Kim et al. (2025): Near-cryogenic direct air capture using adsorbents
Seo-Yul Kim, Akriti Sarswat, Sunghyun Cho, MinGyu Song, Jinsu Kim, Matthew J. Realff, David S. Sholl and Ryan Lively, IN: Energy & Environmental Science, https://doi.org/10.1039/d5ee01473e
Even with the most potent amine sorbents, large-scale DAC deployment remains limited by high energy and capital costs. Recently, adsorbents relying on weak interactions with CO₂ have emerged as a potential alternative, thanks to their rapid adsorption kinetics and superior long-term stability, particularly under sub-ambient conditions (~253 K).

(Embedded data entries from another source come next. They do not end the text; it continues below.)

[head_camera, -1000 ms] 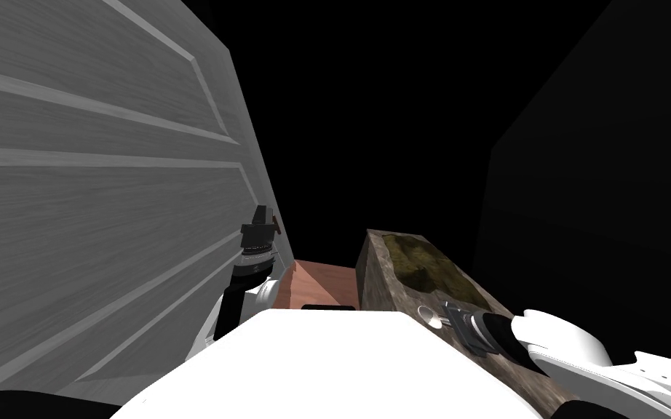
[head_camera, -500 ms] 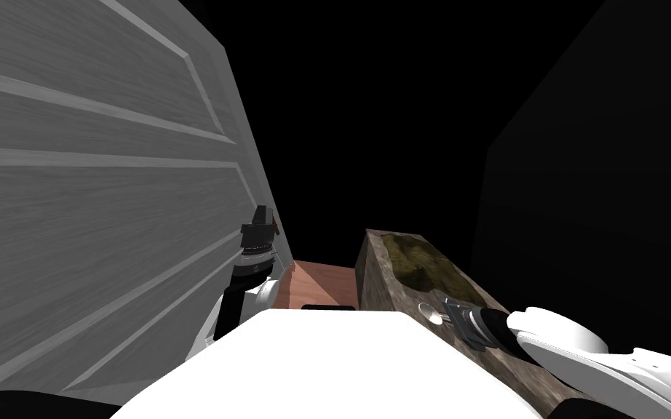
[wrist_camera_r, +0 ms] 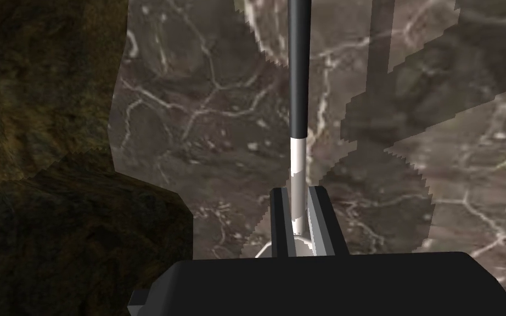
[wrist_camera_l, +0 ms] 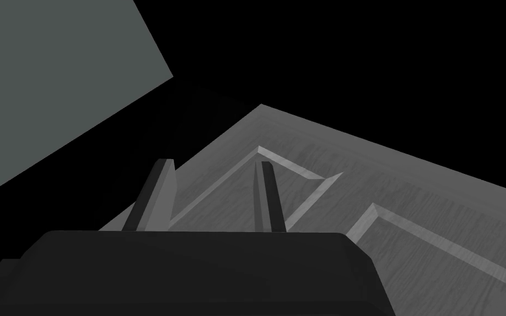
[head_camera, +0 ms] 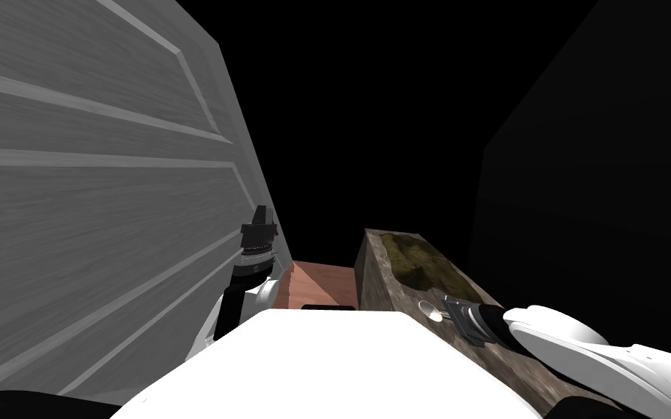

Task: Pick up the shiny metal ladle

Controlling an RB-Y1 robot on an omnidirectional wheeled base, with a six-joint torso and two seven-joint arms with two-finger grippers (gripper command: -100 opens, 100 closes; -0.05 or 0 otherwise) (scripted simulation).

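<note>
Silver-stemmed ladle with a dark grip lies along the marble counter, near its end closest to me and just beside the near corner of the dark mottled sink. I cannot tell whether it has left the stone yet.

Right gripper: fingers narrow, pressing both sides of the thin stem just beyond the bowl. The long handle runs on well past the fingertips.

Left gripper: fingers apart, holding nothing, raised beside the grey panelled door.

Risks, as judged:
- The hold is far from the handle's middle, so the free end may swing down on the lift.
- The stem is thin and smooth and could slip between the blades.
- A dropped ladle could slide into the sink.
</note>
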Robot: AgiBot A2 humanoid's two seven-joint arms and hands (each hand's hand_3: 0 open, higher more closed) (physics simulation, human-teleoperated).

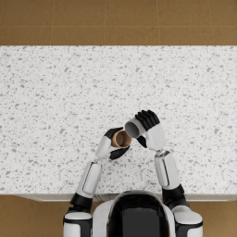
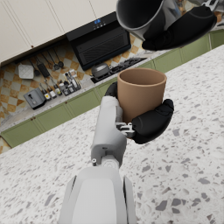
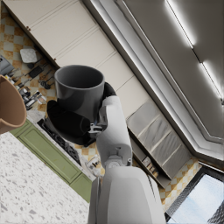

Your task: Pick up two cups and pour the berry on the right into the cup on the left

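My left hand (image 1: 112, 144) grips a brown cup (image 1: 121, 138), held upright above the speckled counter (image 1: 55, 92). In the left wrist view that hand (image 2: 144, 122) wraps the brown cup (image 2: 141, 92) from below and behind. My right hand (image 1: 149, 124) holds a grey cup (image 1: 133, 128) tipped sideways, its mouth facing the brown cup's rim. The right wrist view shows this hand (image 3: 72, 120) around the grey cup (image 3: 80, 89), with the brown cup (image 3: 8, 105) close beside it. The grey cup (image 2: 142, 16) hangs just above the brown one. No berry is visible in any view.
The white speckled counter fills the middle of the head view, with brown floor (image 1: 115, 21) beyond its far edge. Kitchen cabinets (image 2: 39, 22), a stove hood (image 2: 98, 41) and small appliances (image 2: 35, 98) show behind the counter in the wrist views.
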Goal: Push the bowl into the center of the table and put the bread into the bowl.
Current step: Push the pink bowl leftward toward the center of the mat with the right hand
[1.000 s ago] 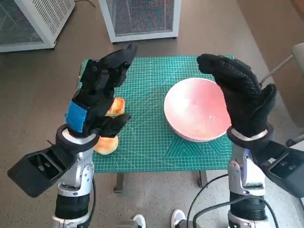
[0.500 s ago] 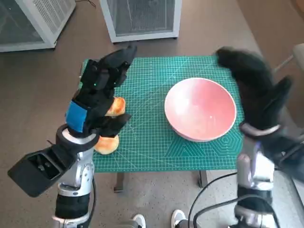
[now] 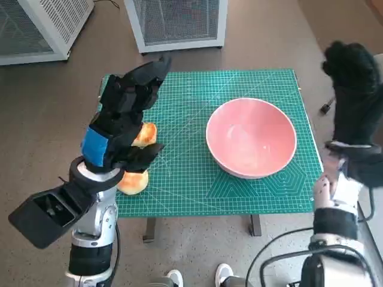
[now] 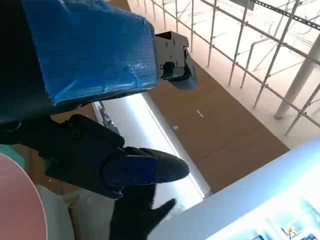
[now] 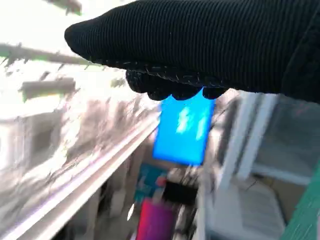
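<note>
A pink bowl (image 3: 251,137) stands on the right half of the green cutting mat (image 3: 185,173), and its rim (image 4: 20,200) shows in the left wrist view. Two golden bread rolls lie at the mat's left side: one (image 3: 145,134) behind my left hand, one (image 3: 133,182) near the front edge. My left hand (image 3: 122,116) hovers above them, fingers spread, holding nothing. My right hand (image 3: 356,89) is raised off the table's right edge, clear of the bowl, fingers up and empty. The right wrist view is blurred, with only the glove (image 5: 210,45) plain.
Two white mesh cabinets (image 3: 179,21) (image 3: 36,27) stand on the brown floor behind the table. A small dark object (image 3: 326,107) lies on the floor right of the table. Shoe tips (image 3: 224,275) show below the front edge.
My right hand has swung from over the bowl's right rim out to the right, past the table edge. The bowl, the bread and my left hand have stayed put.
</note>
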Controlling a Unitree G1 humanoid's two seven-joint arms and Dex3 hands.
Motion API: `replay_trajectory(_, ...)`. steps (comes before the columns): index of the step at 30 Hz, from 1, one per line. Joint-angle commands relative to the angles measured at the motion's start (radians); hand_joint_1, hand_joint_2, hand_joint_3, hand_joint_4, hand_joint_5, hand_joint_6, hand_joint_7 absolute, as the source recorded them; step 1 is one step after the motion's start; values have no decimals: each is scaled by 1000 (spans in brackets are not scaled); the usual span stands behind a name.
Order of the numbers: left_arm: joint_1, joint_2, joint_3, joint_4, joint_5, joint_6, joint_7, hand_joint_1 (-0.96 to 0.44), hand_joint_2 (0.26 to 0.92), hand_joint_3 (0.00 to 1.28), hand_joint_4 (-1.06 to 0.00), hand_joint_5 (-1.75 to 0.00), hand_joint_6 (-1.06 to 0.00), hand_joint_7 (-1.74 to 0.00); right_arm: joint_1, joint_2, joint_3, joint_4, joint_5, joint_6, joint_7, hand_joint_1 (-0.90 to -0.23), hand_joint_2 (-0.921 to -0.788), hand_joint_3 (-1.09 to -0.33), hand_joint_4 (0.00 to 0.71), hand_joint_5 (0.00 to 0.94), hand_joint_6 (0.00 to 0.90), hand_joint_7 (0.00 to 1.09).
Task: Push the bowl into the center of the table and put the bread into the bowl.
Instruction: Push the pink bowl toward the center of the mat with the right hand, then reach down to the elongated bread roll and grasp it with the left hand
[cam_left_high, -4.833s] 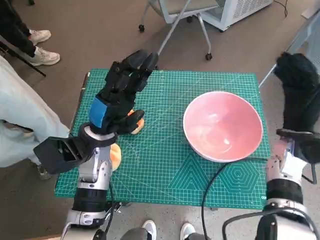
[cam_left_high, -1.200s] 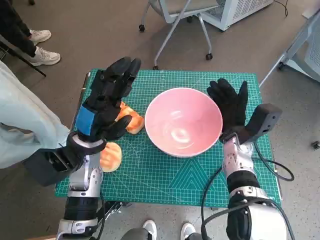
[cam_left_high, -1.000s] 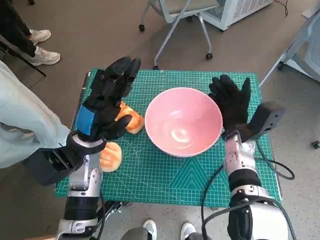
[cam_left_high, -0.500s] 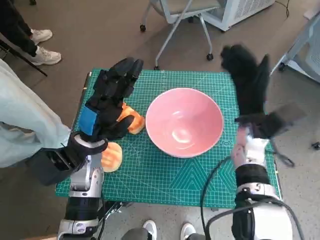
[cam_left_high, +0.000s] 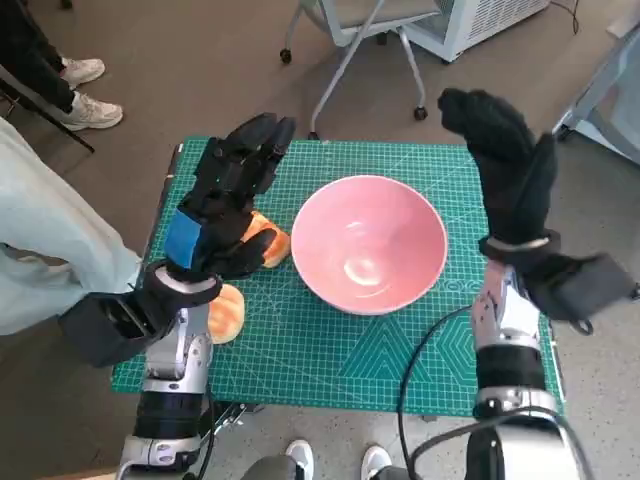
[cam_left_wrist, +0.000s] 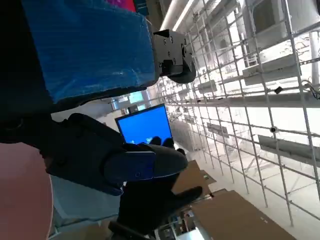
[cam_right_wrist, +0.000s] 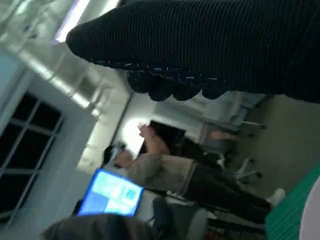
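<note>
The pink bowl (cam_left_high: 368, 242) stands near the middle of the green cutting mat (cam_left_high: 330, 360), empty. An orange-brown piece of bread (cam_left_high: 264, 240) lies just left of it, partly under my left hand (cam_left_high: 228, 195), which hovers above the mat with fingers spread and nothing in it. A second pale bread piece (cam_left_high: 226, 312) lies by my left wrist. My right hand (cam_left_high: 505, 170) is raised high to the right of the bowl, fingers apart, holding nothing. In the left wrist view only a sliver of the bowl's rim (cam_left_wrist: 25, 200) shows.
An office chair base (cam_left_high: 350, 50) stands beyond the table's far edge. A person's legs and shoes (cam_left_high: 70, 90) are at the left. A black cable (cam_left_high: 425, 350) runs over the mat's front right. In the right wrist view people (cam_right_wrist: 170, 165) sit by a blue screen (cam_right_wrist: 112, 192).
The bowl has gone from the mat's right side to the middle. In the last second my right hand left the bowl's side and rose up and away; the left hand barely moved.
</note>
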Motion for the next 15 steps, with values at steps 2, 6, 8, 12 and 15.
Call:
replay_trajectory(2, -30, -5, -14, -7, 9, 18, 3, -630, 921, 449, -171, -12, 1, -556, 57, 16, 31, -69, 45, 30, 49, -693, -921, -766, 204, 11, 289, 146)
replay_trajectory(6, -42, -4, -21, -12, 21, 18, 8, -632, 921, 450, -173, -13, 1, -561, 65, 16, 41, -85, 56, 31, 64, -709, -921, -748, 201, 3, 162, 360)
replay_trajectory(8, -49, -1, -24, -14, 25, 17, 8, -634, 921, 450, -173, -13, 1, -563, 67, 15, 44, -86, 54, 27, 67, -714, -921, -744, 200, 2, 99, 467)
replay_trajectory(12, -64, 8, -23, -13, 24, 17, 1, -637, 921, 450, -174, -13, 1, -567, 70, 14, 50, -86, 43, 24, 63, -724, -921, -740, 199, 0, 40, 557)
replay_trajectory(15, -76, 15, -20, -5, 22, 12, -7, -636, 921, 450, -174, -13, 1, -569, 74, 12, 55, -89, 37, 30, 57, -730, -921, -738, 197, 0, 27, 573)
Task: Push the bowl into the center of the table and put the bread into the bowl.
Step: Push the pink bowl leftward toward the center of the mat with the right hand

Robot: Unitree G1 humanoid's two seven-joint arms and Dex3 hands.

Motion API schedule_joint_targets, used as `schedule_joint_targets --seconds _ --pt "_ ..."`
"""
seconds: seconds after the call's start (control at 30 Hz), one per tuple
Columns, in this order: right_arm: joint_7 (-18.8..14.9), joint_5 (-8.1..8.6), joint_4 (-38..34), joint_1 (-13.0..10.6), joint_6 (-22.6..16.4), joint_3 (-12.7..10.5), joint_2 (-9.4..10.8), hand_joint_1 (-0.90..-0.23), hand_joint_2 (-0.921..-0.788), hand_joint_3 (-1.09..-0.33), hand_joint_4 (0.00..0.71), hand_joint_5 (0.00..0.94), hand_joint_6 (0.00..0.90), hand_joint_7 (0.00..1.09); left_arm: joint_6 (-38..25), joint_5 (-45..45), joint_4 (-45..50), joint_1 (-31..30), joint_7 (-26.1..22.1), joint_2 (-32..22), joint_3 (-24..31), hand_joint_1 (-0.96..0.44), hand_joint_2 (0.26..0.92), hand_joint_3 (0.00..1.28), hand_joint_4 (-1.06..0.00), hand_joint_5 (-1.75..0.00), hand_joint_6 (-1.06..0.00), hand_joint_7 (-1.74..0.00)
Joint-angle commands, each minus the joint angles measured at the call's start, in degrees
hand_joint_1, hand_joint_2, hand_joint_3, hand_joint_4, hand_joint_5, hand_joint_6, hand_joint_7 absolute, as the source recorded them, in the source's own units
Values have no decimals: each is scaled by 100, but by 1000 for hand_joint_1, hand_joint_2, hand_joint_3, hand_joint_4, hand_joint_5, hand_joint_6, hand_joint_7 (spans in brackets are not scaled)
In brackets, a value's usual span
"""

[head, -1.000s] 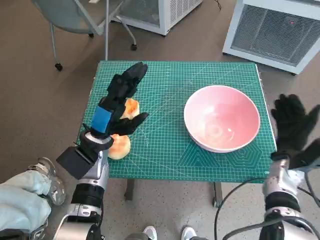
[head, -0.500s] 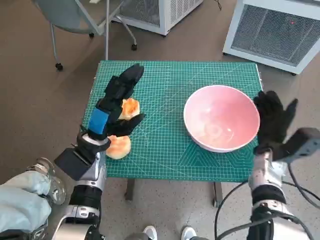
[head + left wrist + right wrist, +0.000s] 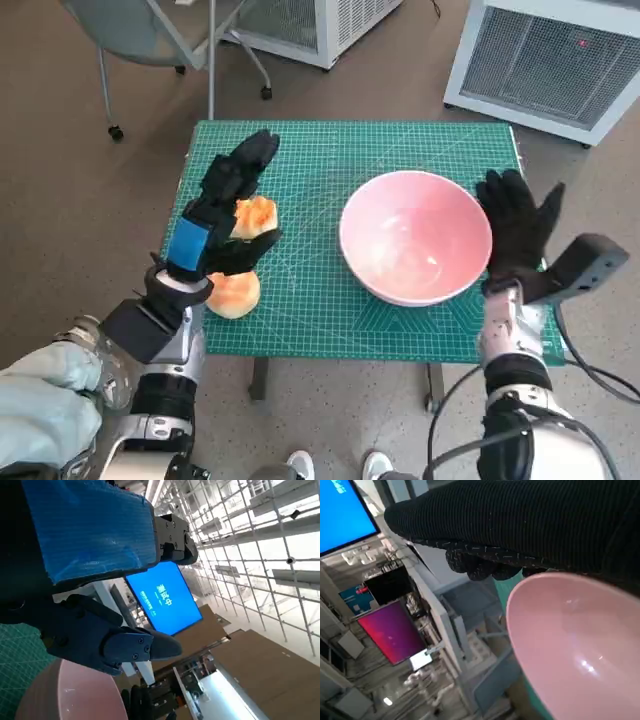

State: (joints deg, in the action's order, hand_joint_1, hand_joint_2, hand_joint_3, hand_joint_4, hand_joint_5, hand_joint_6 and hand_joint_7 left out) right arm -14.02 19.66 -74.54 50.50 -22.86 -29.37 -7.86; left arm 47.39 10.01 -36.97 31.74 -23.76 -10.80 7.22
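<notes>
Bowl [image 3: 415,236] first: I judged the push only partly done. The pink bowl sat on the green mat [image 3: 330,310] that covered the bench, right of the mat's middle, and it looked to me as if it needed more travel leftward to count as centred. My right hand [image 3: 518,232] stood at the bowl's right rim with its gloved fingers spread and upright, holding nothing; in the right wrist view the glove lay along the rim, so I took it to be touching or just beside the wall, though I could not be sure which.

Nothing lay inside the bowl; its inner surface showed bare and glossy in the head view and in the right wrist view.

The bread step was not done. Two pieces of bread sat left of the bowl, well apart from it: one [image 3: 253,216] under my left hand [image 3: 215,225], the other [image 3: 232,293] nearer the mat's front edge. My left hand hovered over the first piece with fingers extended and thumb out. I could not tell whether it touched or gripped that piece, and the left wrist view did not help.
</notes>
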Motion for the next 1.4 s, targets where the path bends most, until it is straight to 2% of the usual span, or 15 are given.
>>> schedule_joint_targets --seconds 0.03,0.5,0.77,0.97,1.17,1.4 --pt "-62 53 -89 117 156 -54 156 -546 -921 -952 -1 -1 19 307 -79 80 148 -133 -8 -59 34 -572 921 334 -273 -3 -138 -363" --pt "-3 13 -141 306 331 -28 401 -567 -921 -923 -1 -1 4 304 -248 120 360 -310 15 -92 73 -578 921 337 -273 -2 -147 -348" --pt "58 130 -164 377 528 -158 533 -570 -921 -889 0 0 22 311 -270 91 374 -352 51 -87 71 -580 921 338 -274 -2 -153 -341" --pt "108 134 -175 405 636 -239 604 -565 -921 -867 8 3 56 321 -279 68 397 -379 82 -84 68 -580 921 338 -275 -2 -156 -335" --pt "113 74 -168 388 648 -238 558 -565 -921 -842 5 1 63 314 -274 43 440 -421 126 -75 53 -579 921 342 -275 -2 -159 -330" --pt "-25 -53 -104 385 478 -134 384 -561 -921 -837 10 3 54 301 -261 79 407 -433 128 -106 85 -590 921 345 -278 -3 -161 -324"
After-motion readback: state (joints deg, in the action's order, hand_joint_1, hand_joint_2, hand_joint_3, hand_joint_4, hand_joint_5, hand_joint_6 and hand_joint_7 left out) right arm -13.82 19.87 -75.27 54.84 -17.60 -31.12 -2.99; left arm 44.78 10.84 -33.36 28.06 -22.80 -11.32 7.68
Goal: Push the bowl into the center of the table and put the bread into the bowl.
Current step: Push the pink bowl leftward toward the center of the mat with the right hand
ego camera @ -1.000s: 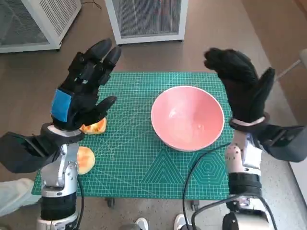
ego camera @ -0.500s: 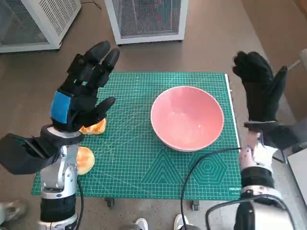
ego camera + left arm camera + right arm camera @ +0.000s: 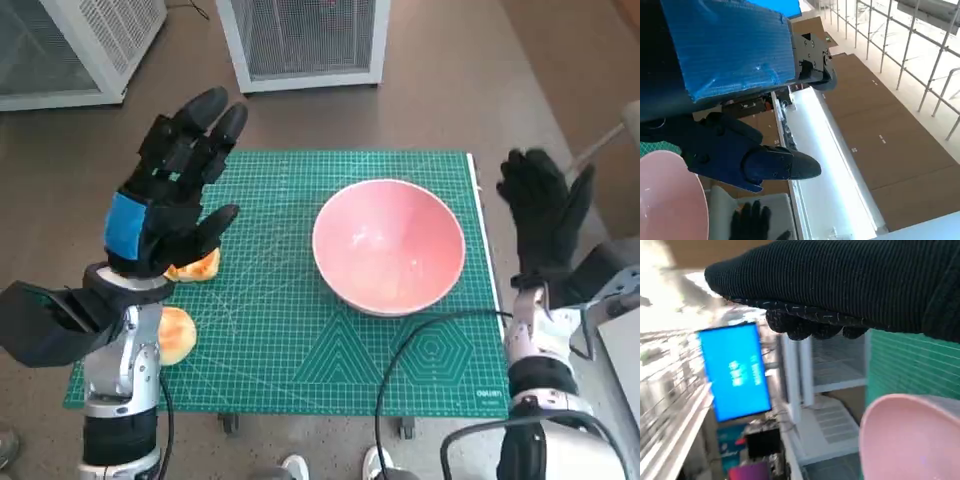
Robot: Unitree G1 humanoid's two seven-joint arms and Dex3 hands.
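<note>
Green mat (image 3: 300, 340) carries the pink bowl (image 3: 388, 245); left hand (image 3: 170, 195) spread above bread (image 3: 178, 333), right hand (image 3: 545, 215) spread beside the bowl

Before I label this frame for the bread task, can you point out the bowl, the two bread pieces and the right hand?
bowl (image 3: 388, 255), head view, inner floor.
upper bread piece (image 3: 199, 266), head view, exposed edge beside the left hand.
lower bread piece (image 3: 178, 333), head view, crust top.
right hand (image 3: 545, 222), head view, glove's palm area.
</note>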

Despite these advantages, their use is hindered by the need for a water-removal process, location-specific constraints, and insufficient working capacity even in cold climates. In this study, the authors hypothesized that further reducing the adsorption temperature to a near-cryogenic range (160–220 K) could enable cost-effective DAC by utilizing the full potential of physisorbents. They primarily consider integrating DAC with a relatively untapped source of cold energy—liquified natural gas (LNG) regasification—to perform near-cryogenic DAC. From large-scale molecular simulations, Zeolite 13X and CALF-20 were identified as promising candidates. These materials were subsequently examined through experiments, including breakthrough analyses at 195 K.